▸ TASK: What you need to produce from the material below is an exact transcription of the lines from the one with "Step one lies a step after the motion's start" through the one with "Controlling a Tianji", both included, and no other line.

[STORED DATA Boundary: Start]

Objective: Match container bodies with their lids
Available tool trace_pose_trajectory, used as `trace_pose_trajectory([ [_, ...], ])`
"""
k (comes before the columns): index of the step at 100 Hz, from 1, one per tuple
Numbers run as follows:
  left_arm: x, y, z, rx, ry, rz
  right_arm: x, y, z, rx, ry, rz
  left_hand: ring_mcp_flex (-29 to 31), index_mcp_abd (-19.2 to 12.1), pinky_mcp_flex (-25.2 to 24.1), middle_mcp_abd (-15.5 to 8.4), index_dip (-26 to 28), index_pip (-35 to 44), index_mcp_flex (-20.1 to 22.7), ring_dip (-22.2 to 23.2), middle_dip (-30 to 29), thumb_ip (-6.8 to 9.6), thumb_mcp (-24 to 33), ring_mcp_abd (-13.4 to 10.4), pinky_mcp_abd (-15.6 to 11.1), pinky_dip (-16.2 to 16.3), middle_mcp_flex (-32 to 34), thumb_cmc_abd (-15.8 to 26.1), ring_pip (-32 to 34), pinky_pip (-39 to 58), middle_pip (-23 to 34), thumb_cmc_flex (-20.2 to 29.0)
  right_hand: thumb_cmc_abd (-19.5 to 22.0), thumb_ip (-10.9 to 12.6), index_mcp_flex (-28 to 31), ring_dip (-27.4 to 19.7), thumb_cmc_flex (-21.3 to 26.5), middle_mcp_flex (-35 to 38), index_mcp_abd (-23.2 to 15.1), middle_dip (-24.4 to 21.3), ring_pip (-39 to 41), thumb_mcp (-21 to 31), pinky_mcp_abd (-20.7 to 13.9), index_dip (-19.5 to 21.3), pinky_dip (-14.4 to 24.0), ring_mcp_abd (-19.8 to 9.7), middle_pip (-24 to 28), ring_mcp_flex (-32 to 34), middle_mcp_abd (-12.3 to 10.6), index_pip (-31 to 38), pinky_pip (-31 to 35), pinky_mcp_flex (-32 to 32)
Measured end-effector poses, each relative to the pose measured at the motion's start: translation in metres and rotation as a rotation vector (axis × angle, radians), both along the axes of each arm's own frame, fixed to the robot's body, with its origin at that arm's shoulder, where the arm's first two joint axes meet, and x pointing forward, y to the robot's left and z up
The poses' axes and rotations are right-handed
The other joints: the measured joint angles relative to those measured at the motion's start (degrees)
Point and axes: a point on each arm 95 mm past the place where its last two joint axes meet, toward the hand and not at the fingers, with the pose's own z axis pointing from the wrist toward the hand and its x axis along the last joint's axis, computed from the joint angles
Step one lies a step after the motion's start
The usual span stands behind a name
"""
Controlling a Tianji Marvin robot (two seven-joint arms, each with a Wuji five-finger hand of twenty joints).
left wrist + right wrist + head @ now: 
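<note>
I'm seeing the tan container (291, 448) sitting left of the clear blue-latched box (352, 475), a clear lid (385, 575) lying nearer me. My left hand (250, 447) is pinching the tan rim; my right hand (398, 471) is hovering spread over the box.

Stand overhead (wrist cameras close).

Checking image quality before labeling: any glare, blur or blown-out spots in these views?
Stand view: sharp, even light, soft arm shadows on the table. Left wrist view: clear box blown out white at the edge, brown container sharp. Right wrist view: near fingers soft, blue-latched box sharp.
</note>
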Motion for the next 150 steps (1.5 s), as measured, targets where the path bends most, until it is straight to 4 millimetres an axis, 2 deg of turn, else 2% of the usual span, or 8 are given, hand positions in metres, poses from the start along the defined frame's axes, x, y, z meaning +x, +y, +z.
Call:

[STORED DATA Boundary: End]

▸ OUTPUT FOR THIS EXERCISE:
Step one lies a step after the motion's start
The usual span stands behind a name
"""
Controlling a Tianji Marvin robot (two seven-joint arms, each with a Wuji five-finger hand of twenty joints).

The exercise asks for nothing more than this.